Het aantal aankopen bij doorstromers daalde in de eerste helft van 2018 met 5% ten opzichte van dezelfde periode in 2017. Dit komt vooral door een gebrek aan te koop staande woningen doordat doorstromers eerst een nieuw huis aanschaffen voordat ze hun huidige woning te koop zetten. Het Economisch Bureau verwacht dat doorstromers op termijn hun woning wel weer te koop zetten voordat ze een ander huis hebben gekocht. In dat geval komen er weer meer woningen te koop. Desondanks verwachten de economen tot 2021 een verdere daling van het aantal verkopen.
Bij starters daalde het aantal woning aankopen maar liefst met 14%. Anders dan veel doorstromers, kunnen starters geen overwaarde inbrengen.
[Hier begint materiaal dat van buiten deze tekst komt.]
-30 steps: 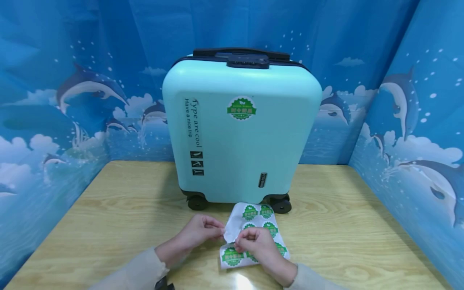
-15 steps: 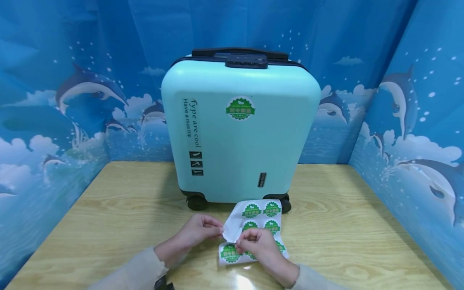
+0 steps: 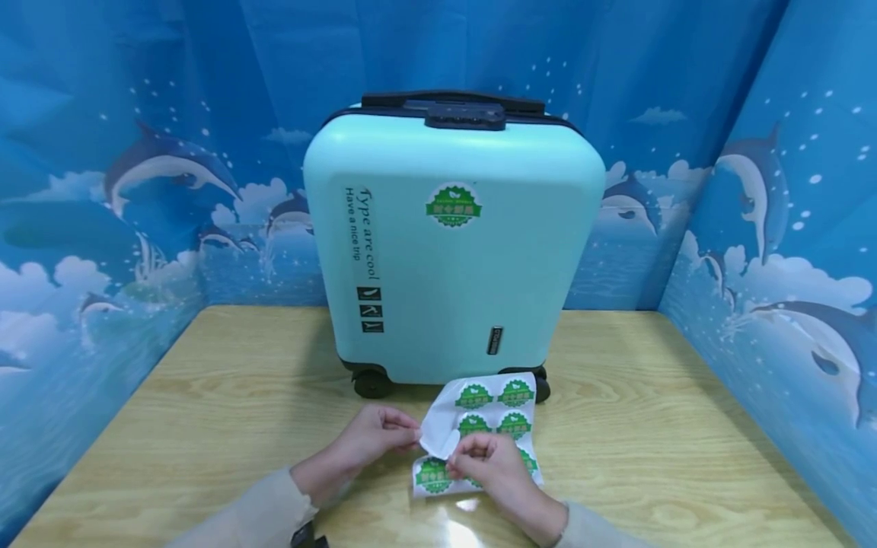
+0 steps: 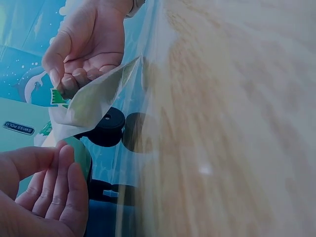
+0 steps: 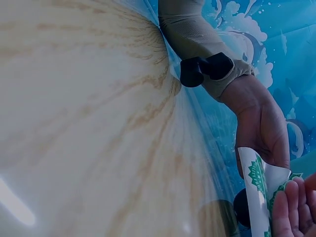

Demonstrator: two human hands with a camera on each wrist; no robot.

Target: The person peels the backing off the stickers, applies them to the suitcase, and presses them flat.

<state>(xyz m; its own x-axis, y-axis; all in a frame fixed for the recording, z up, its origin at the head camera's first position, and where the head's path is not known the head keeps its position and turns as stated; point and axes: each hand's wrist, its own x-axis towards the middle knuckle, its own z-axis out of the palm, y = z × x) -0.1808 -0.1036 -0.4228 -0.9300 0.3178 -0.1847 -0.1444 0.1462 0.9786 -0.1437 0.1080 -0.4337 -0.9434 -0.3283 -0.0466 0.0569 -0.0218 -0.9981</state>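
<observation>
A white sheet of round green stickers (image 3: 515,426) is raised in front of the suitcase, its left part bent up. My left hand (image 3: 379,440) pinches the sheet's left edge between thumb and fingertips. With thumb and index finger, my right hand (image 3: 488,463) pinches a sticker at the sheet's lower middle, covering part of it. In the left wrist view, a green sticker edge (image 4: 58,97) shows at the right hand's (image 4: 86,49) fingertips, and the left hand (image 4: 44,192) holds the sheet below. The right wrist view shows the sheet (image 5: 256,187) curling between both hands.
A mint-green suitcase (image 3: 438,281) stands upright on black wheels (image 3: 372,383) behind the hands. One round green sticker (image 3: 454,205) is on its upper front. The wood-grain table (image 3: 658,426) meets blue dolphin-print curtains (image 3: 767,228) at the back and sides.
The sheet's upper right part has lifted and spread upward, overlapping the suitcase's right wheel more. Both hands keep their grip and have barely moved.
</observation>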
Zij zien zich bovendien geconfronteerd met hoge financieringslasten door de verplichting om af te lossen. Hier komt bij dat starters regelmatig moeten concurreren met beleggers, die woningen kopen om te verhuren en zich op hetzelfde prijssegment richten.
Waar starters voorheen nog vaker nieuwbouw kochten, is dat nu ook lastiger geworden doordat de prijzen van nieuwbouwwoningen nog verder stijgen dan bij bestaande bouw. Dit komt vooral doordat de opgeleverde nieuwbouwwoningen tot een hoger prijssegment behoren dan voorheen. Daar komt bij dat de stichtingskosten zijn gestegen door tekorten aan personeel en bouwmaterialen. Daarnaast gelden er strengere eisen voor bouwbedrijven, bijvoorbeeld op het gebied van duurzaamheid. Zo vereist de ambitie om zuinig om te springen met grondstoffen en circulair te bouwen extra inspanning die zich pas op langere termijn uitbetaalt.
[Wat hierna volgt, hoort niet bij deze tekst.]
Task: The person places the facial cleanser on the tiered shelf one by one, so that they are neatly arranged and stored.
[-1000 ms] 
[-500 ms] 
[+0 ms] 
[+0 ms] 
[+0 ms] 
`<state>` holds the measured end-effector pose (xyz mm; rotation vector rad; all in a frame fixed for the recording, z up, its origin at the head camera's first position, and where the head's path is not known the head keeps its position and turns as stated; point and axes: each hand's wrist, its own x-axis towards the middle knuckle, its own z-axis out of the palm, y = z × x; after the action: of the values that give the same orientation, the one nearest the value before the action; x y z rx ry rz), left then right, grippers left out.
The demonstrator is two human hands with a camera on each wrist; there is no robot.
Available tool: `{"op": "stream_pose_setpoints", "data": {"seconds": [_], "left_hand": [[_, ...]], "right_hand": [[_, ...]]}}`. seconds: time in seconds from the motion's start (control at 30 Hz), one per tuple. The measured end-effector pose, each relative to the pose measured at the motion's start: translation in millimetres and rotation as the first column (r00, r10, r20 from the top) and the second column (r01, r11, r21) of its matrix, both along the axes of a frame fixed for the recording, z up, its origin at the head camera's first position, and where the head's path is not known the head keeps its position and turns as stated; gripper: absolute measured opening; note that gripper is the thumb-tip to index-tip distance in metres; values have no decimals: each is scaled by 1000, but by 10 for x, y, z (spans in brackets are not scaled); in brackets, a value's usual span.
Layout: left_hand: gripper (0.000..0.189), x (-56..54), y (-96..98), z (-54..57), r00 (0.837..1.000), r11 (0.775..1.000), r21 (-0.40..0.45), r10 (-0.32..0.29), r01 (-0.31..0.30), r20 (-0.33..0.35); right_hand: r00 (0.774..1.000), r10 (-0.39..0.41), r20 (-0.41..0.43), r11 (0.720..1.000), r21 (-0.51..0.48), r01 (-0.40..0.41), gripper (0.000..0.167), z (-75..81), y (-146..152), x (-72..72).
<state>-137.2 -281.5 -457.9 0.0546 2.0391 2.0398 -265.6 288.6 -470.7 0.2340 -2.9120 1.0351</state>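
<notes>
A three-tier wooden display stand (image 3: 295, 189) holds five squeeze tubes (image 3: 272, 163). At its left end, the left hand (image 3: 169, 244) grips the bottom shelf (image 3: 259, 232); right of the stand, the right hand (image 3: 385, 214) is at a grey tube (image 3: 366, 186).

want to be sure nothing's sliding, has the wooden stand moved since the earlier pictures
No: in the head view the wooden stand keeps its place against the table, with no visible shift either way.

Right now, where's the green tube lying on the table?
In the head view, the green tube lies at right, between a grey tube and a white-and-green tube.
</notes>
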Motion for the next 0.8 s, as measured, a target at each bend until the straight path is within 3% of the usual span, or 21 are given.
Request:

Net als bij bestaande woningen is het aanbod nieuwbouwwoningen beperkt. Gebrek aan bouwcapaciteit, te weinig bouwplannen, beperkingen bij de financiering van bouwprojecten en tegenvallers bij de realisatie van woningen maken dat de nieuwbouw achterblijft. Gelet op de lichte daling van het aantal afgegeven bouwvergunningen dit jaar valt er geen snelle kentering te verwachten. Een studie van TU Delft wijst uit dat gemeenten weinig investeren in grondexploitatie. Zij verwerven momenteel minder grond en steken minder geld in het bouw- en woonrijp maken ervan dan in de periode 2010-2013. Dit ondanks het feit dat de opbrengsten hoger zijn. Enige hoop biedt de introductie van de Omgevingswet. Deze wet biedt ruimte voor een effectiever ruimtelijke ordeningsbeleid, zodat er op termijn meer bouwlocaties beschikbaar kunnen komen.
Het Nibud denkt dat de aangekondigde belastingverlichtingen gezinnen in staat stelt hogere woonlasten te dragen. Daarnaast wil het Nibud kopers meer financiële ruimte bieden voor woningverduurzaming. Dit tegen de zin van toezichthouders AFM en DNB, die het oneens zijn met de Nibud-systematiek en meer zekerheid willen over de kostenbesparingen door verduurzamingsmaatregelen. Zij zien met lede ogen dat de kredietcondities soepeler worden, terwijl de woningmarkt al gespannen is.